* _EXERCISE BRIEF_:
In your reply, print every line of the listing exactly and omit all images.
SUPPLIED DATA: Begin
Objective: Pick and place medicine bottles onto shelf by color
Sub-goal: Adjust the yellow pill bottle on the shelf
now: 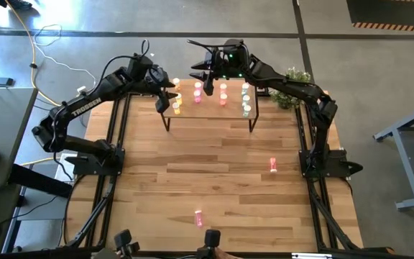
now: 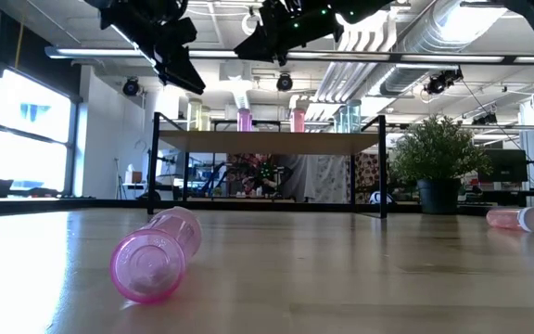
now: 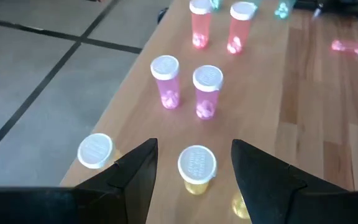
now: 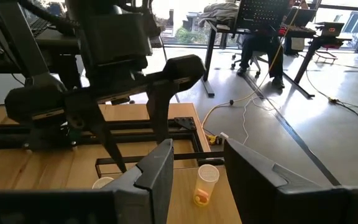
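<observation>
My left tool (image 3: pixel 194 171) hovers open and empty over a yellow bottle (image 3: pixel 197 169) at the shelf's (image 1: pixel 208 114) left end. My right tool (image 1: pixel 208 85) hangs open above the shelf's pink bottles (image 1: pixel 198 95). Two pink bottles lie on the surface (image 1: pixel 214 173), one near (image 1: pixel 199 217), one right (image 1: pixel 272 165).

Grey concrete floor (image 1: pixel 351 65) surrounds the table, with a yellow cable (image 1: pixel 31 43) trailing across it. Tall windows (image 2: pixel 26 134), ceiling ducts (image 2: pixel 415 37) and a potted plant (image 2: pixel 438 153) fill the bright room.

Bottles (image 1: pixel 223 94) stand on the shelf (image 1: pixel 208 114); two bottles (image 1: pixel 272 165) lie on the table (image 1: pixel 221 187) before it.
</observation>
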Tool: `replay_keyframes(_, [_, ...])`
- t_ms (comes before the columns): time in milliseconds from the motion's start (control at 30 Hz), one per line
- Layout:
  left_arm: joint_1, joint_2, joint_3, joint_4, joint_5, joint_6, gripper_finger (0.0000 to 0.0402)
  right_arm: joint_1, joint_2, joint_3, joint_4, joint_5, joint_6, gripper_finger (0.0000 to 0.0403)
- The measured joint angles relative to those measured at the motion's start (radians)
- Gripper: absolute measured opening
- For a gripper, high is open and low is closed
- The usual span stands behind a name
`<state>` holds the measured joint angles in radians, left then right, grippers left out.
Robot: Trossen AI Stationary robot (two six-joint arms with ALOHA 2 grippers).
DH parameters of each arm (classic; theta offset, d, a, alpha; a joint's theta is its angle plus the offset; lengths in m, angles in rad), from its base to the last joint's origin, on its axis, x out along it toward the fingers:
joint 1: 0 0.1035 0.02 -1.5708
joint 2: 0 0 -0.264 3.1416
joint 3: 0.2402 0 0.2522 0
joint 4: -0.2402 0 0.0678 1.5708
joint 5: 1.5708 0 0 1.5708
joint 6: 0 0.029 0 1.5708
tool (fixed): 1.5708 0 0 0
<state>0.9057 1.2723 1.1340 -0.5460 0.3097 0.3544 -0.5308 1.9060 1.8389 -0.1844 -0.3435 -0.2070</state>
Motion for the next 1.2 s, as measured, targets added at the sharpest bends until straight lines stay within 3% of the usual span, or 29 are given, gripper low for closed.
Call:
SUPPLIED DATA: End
* _ANSWER FOR THIS EXERCISE_:
Objective: Pick and place medicine bottles onto shelf by color
Sub-goal: Adjust the yellow pill bottle on the shelf
now: 
now: 
now: 
now: 
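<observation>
My left tool (image 3: pixel 194 171) hovers open and empty over a yellow bottle (image 3: pixel 197 169) at the shelf's (image 1: pixel 208 114) left end. My right tool (image 1: pixel 208 85) hangs open above the shelf's pink bottles (image 1: pixel 198 95). Two pink bottles lie on the surface (image 1: pixel 214 173), one near (image 1: pixel 199 217), one right (image 1: pixel 272 165).

Grey concrete floor (image 1: pixel 351 65) surrounds the table, with a yellow cable (image 1: pixel 31 43) trailing across it. Tall windows (image 2: pixel 26 134), ceiling ducts (image 2: pixel 415 37) and a potted plant (image 2: pixel 438 153) fill the bright room.

Bottles (image 1: pixel 223 94) stand on the shelf (image 1: pixel 208 114); two bottles (image 1: pixel 272 165) lie on the table (image 1: pixel 221 187) before it.
</observation>
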Tool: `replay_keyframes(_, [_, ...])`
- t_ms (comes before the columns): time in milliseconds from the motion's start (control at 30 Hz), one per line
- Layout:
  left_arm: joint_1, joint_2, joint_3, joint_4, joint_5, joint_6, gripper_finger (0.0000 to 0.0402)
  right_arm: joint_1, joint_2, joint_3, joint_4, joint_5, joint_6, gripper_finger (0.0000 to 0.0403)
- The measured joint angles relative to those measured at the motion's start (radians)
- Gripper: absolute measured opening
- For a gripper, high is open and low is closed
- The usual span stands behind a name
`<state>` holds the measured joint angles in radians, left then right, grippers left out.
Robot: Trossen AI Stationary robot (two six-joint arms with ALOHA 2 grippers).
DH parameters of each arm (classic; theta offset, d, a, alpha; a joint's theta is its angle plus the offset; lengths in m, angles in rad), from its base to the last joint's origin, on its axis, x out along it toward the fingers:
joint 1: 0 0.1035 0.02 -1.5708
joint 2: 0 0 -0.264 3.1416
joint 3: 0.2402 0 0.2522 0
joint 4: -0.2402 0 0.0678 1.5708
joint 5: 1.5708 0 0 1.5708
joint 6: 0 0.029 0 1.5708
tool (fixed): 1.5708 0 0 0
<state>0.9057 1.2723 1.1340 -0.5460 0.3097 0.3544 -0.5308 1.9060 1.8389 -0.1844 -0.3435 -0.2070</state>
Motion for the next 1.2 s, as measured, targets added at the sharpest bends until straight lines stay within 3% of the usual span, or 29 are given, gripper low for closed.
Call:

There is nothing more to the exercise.